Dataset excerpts

----------

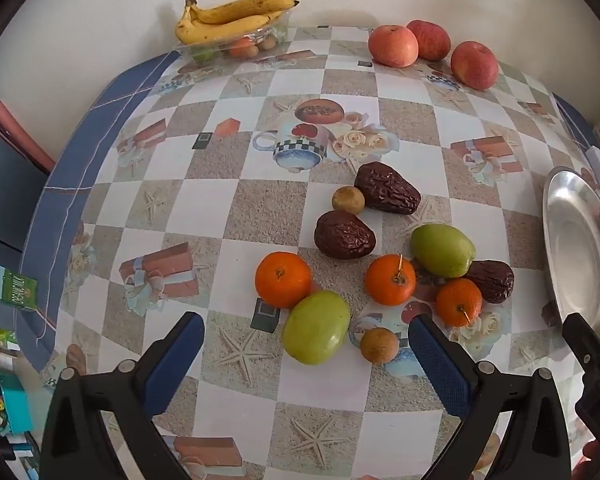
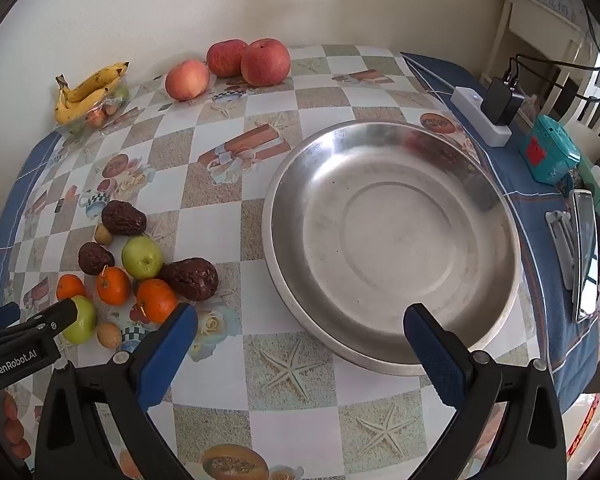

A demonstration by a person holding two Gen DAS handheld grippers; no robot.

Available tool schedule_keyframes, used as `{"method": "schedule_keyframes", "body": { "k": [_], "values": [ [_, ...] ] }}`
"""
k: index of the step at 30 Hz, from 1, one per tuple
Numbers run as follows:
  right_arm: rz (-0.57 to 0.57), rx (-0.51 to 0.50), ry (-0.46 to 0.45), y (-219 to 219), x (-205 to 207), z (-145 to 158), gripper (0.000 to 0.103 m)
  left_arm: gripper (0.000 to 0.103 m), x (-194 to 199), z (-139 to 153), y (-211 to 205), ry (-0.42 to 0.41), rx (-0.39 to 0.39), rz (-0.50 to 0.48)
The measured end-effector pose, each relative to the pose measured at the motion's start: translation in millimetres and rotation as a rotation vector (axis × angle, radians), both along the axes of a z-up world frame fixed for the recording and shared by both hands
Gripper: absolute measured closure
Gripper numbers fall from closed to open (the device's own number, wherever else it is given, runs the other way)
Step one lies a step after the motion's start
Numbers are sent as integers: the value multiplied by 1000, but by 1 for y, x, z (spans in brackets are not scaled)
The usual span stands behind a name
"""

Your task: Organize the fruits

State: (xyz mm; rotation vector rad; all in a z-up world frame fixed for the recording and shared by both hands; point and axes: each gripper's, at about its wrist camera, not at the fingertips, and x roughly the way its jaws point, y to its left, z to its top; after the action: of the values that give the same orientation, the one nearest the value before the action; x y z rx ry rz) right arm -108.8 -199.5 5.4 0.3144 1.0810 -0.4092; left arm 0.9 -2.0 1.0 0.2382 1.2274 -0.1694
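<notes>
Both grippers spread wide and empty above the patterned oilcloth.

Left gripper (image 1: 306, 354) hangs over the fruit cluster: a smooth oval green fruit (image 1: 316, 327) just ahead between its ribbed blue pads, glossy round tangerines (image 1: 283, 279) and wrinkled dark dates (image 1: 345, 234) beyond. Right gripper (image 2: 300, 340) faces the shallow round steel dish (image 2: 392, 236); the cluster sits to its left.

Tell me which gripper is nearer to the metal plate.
Right. The right gripper hangs open over the near rim of the metal plate; the left gripper is open over the loose fruit beside it.
</notes>
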Motion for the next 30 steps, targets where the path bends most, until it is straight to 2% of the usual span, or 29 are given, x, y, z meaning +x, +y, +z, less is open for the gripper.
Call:
{"method": "schedule_keyframes", "body": {
  "k": [30],
  "values": [
    [11,15,10,3,1,-3,0,0,2,-6,6,28,-59,29]
  ]
}}
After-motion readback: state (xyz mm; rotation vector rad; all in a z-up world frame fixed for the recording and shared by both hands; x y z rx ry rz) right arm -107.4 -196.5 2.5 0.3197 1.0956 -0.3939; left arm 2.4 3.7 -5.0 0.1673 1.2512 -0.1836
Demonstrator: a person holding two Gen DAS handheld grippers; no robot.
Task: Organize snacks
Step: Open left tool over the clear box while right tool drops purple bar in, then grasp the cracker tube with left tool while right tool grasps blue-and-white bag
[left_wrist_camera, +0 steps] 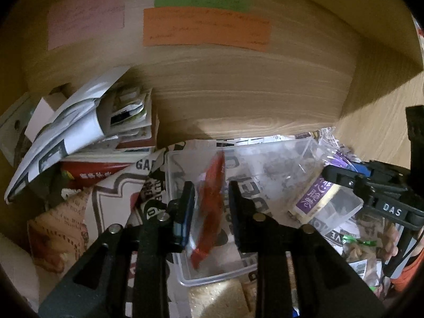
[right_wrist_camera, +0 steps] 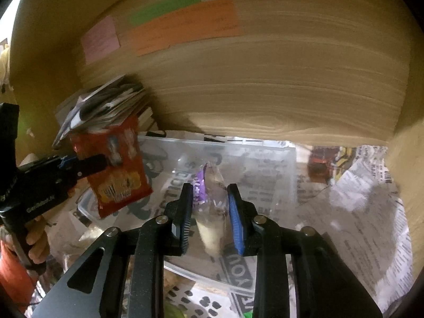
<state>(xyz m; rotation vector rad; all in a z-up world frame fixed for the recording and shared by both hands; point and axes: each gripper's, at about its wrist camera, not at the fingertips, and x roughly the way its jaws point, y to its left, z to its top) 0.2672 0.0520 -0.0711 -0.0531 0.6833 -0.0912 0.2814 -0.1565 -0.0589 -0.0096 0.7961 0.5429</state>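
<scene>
My left gripper [left_wrist_camera: 211, 206] is shut on a red snack packet [left_wrist_camera: 212, 206] and holds it edge-on above a clear plastic box [left_wrist_camera: 182, 278]. The same packet [right_wrist_camera: 119, 172] shows face-on in the right wrist view, in the left gripper [right_wrist_camera: 92, 165]. My right gripper [right_wrist_camera: 209, 212] is shut on a clear packet with a purple label [right_wrist_camera: 209, 204], over the clear box [right_wrist_camera: 265, 153]. In the left wrist view the right gripper [left_wrist_camera: 331, 176] holds that purple-labelled packet [left_wrist_camera: 320, 198] at the right.
Newspaper [right_wrist_camera: 357, 212] covers the shelf floor. A stack of papers and booklets [left_wrist_camera: 79, 129] leans at the back left. The wooden back wall [left_wrist_camera: 238, 92] carries pink, green and orange notes. More snack bags [left_wrist_camera: 363, 249] lie at the right, and a patterned bag [left_wrist_camera: 55, 230] at the left.
</scene>
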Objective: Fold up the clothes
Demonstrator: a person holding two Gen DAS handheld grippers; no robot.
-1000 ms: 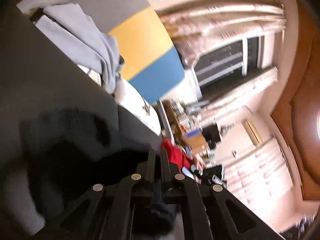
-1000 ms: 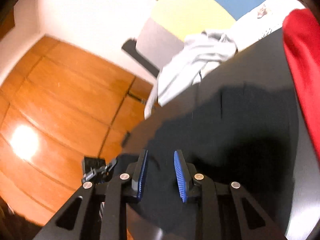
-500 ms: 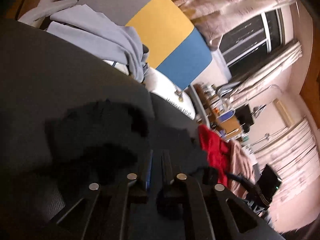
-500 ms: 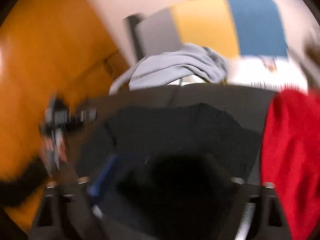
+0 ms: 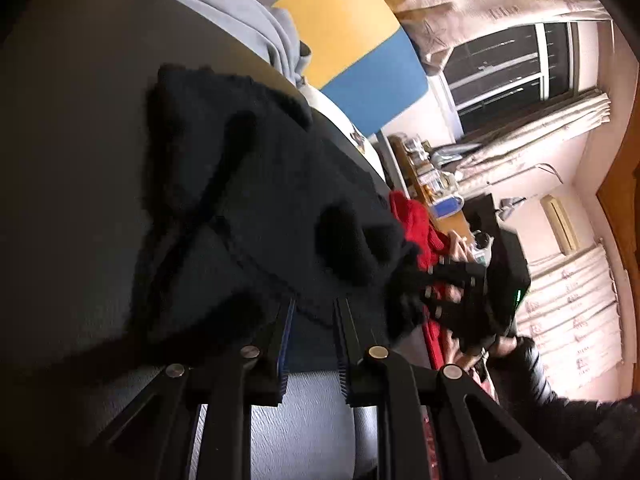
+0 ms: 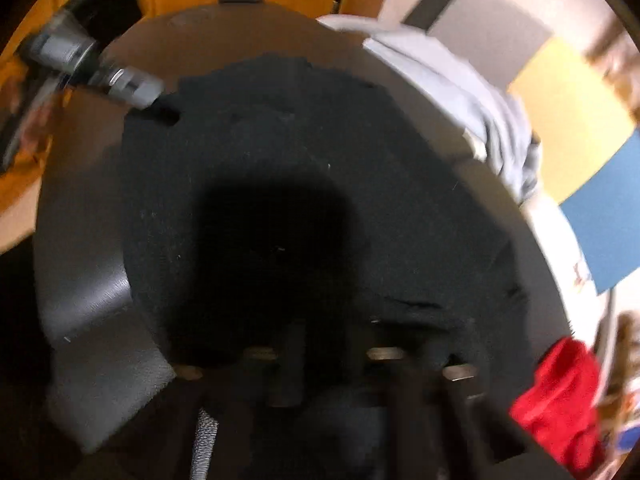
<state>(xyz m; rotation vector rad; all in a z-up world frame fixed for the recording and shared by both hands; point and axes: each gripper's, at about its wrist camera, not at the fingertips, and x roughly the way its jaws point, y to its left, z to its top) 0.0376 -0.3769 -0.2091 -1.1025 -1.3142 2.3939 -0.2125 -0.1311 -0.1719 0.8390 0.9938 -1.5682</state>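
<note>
Two close wrist fisheyes, both over the black garment [image 5: 248, 200] [image 6: 280, 200].

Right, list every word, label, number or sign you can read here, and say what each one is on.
No text can be read in either view.
White sheet past the black garment: a small printed mark, too small to read.
The same sheet in the right wrist view: red marks, blurred.

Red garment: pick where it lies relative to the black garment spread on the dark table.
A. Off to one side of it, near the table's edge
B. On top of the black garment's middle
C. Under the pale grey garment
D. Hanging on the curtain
A: the red garment sits beside the black garment, at the rim of the table, well apart from the pale grey garment.
</note>
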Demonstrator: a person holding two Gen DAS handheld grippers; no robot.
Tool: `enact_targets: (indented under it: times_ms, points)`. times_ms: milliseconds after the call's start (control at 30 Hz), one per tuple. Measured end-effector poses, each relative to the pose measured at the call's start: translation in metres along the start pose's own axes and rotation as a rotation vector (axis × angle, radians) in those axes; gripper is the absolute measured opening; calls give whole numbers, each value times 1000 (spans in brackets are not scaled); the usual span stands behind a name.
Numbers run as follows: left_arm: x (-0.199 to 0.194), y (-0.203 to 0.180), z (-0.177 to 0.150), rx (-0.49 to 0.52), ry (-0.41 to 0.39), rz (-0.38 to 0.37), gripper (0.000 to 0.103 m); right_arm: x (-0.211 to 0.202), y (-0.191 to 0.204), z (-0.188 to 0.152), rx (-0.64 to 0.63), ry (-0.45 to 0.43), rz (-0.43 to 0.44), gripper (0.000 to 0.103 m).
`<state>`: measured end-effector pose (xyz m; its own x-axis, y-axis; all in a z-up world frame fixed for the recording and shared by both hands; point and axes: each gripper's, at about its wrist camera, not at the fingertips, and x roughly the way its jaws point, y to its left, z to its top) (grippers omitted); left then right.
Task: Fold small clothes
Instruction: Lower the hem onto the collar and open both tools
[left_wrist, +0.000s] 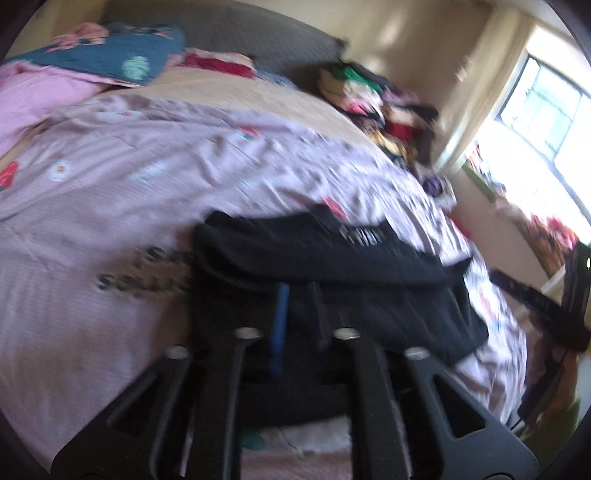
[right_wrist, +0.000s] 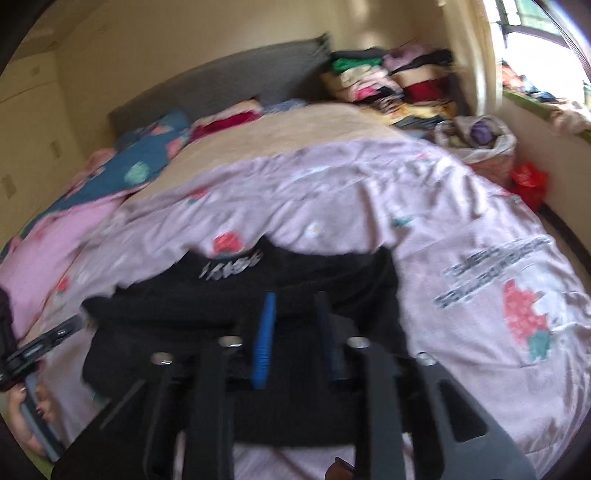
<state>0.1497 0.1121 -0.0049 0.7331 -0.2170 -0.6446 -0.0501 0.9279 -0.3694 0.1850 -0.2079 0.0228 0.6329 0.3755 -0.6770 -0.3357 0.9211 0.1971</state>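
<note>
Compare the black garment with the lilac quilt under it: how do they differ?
The black garment is dark with one small pale logo; the lilac quilt is pale with strawberries, daisies and printed text. The garment looks bunched in layers near both grippers; the quilt is spread out, only wrinkled. The garment is far smaller and lies on the quilt, which covers most of the bed. Both are soft fabric.

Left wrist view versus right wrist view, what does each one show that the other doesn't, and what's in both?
Only the left wrist view shows the window panes clearly. Only the right wrist view shows a red bag on the floor beside the bed and the person's hand. Both show the black garment on the pink bedspread, the clothes pile and the grey headboard.
</note>
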Motion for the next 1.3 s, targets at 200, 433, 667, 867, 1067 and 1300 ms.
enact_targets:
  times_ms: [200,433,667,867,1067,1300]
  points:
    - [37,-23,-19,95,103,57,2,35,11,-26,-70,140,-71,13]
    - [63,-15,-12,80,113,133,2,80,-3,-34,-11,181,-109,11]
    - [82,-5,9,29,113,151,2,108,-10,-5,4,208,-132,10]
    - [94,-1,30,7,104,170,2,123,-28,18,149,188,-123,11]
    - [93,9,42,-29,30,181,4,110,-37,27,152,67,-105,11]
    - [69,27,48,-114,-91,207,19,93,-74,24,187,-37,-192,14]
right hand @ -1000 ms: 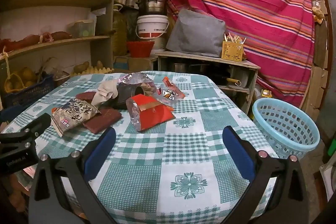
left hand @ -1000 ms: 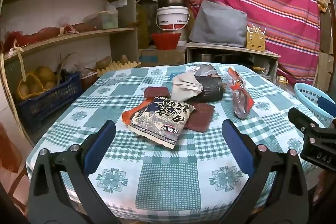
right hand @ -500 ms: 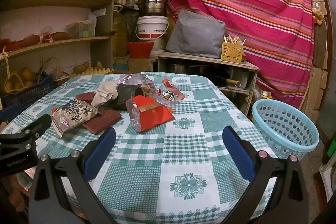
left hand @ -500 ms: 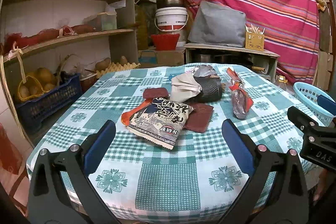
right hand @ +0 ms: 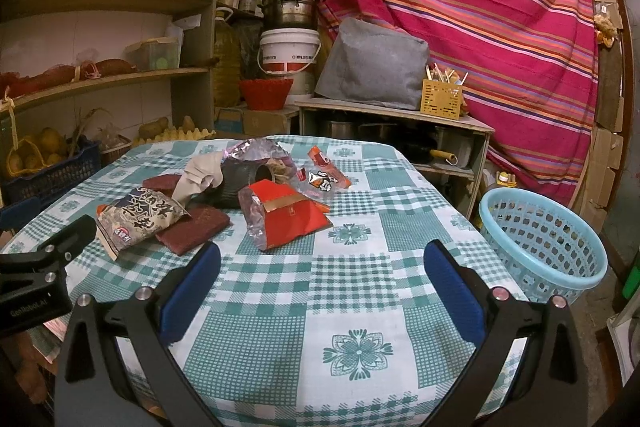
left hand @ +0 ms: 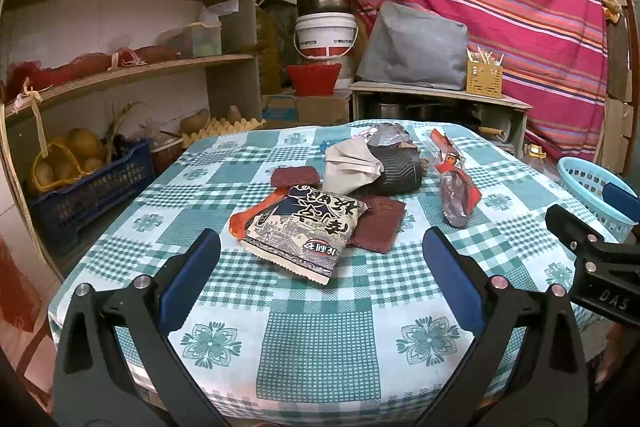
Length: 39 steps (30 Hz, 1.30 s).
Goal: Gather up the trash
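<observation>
Trash lies in a heap mid-table on the green checked cloth: a printed snack bag, dark red wrappers, a black cup under a beige tissue, and a red foil packet. In the right wrist view I see the red packet, the snack bag and an orange wrapper. My left gripper is open and empty, short of the snack bag. My right gripper is open and empty, short of the red packet.
A light blue basket stands on the floor right of the table, also in the left wrist view. Shelves with crates are on the left. A low cabinet and striped curtain stand behind.
Both grippers have eased slightly closer to the table; the trash has not moved.
</observation>
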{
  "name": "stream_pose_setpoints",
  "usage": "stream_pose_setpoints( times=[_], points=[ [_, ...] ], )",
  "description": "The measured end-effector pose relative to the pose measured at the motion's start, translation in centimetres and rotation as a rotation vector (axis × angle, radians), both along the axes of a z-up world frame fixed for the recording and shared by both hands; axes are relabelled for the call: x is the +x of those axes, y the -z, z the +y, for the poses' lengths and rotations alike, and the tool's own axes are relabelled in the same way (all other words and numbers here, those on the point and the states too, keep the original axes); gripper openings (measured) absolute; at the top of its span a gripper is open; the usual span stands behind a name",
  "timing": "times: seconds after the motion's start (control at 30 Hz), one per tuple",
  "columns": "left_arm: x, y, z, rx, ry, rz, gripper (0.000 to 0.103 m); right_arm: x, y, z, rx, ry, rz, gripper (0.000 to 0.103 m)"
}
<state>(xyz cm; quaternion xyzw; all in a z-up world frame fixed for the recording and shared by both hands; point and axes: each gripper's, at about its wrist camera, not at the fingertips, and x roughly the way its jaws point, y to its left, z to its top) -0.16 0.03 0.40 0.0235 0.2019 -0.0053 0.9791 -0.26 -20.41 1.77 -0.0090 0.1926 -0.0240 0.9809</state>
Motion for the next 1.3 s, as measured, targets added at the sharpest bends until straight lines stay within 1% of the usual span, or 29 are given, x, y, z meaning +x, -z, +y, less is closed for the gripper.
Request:
stream_pose_setpoints(
  times=[1.3],
  points=[
    [0.04, 0.07, -0.23, 0.001, 0.001, 0.0, 0.098, -0.13, -0.23, -0.28, -0.003, 0.004, -0.004, 0.099]
  ],
)
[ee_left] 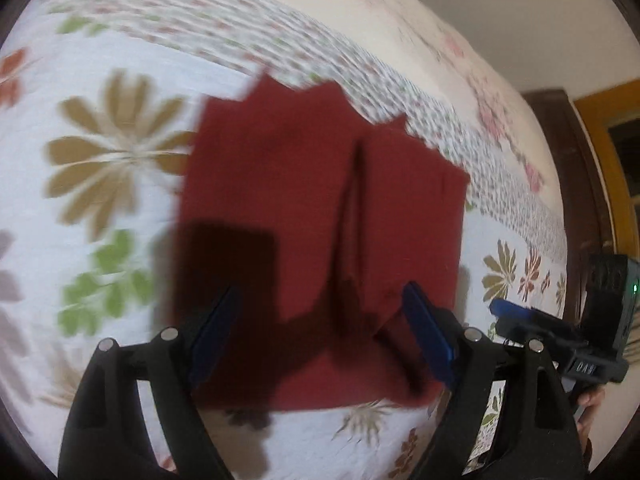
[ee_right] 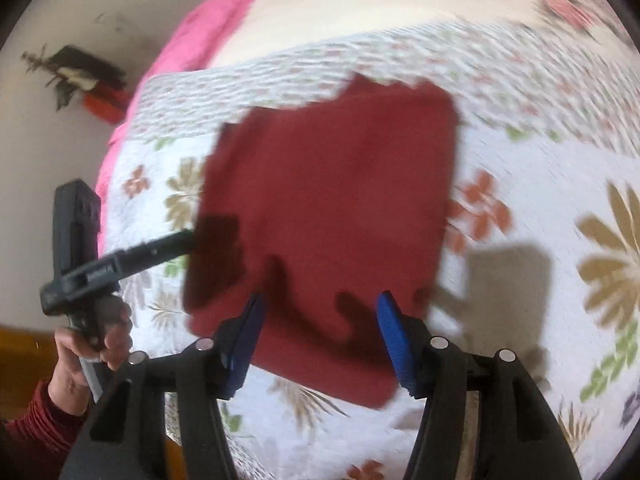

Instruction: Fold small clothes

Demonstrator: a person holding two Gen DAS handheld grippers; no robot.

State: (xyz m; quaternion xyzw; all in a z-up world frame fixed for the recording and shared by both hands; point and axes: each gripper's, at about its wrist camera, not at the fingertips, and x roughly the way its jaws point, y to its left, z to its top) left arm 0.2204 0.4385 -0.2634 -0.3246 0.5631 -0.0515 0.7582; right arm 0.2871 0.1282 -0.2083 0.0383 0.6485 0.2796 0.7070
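Note:
A dark red garment (ee_left: 304, 208) lies folded into a rough rectangle on the floral bedspread (ee_left: 100, 152), with a lengthwise crease near its right side. My left gripper (ee_left: 322, 286) hovers open over the garment's near edge, nothing between its blue fingers (ee_left: 218, 328). In the right wrist view the same garment (ee_right: 328, 208) lies flat, and my right gripper (ee_right: 320, 298) stands open just above its near edge, holding nothing. Both views are blurred by motion.
The left tool's black body (ee_right: 80, 268), held by a hand (ee_right: 96, 344), reaches in from the left. A pink cloth (ee_right: 200, 32) lies along the bed's far left edge. A dark wooden frame (ee_left: 576, 184) borders the bed on the right.

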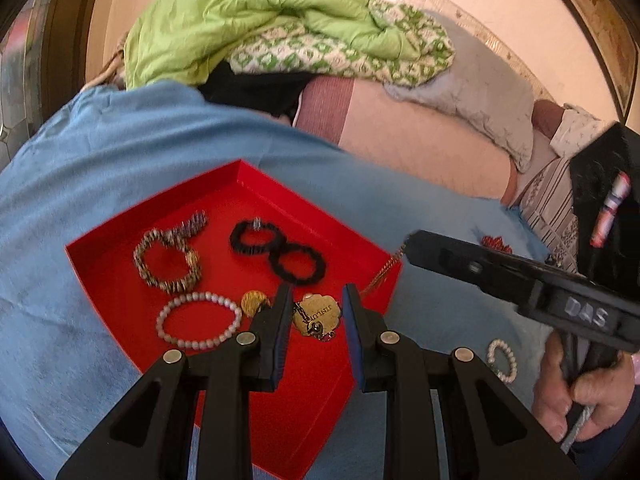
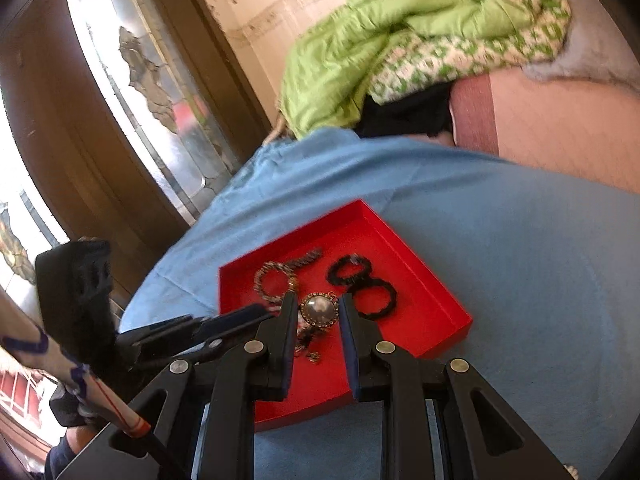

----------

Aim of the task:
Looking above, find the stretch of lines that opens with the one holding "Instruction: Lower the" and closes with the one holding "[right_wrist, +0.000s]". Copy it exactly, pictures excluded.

Answer to this exercise:
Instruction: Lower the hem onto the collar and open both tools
[left_wrist, +0.000s] 
[right_wrist, +0.000s] 

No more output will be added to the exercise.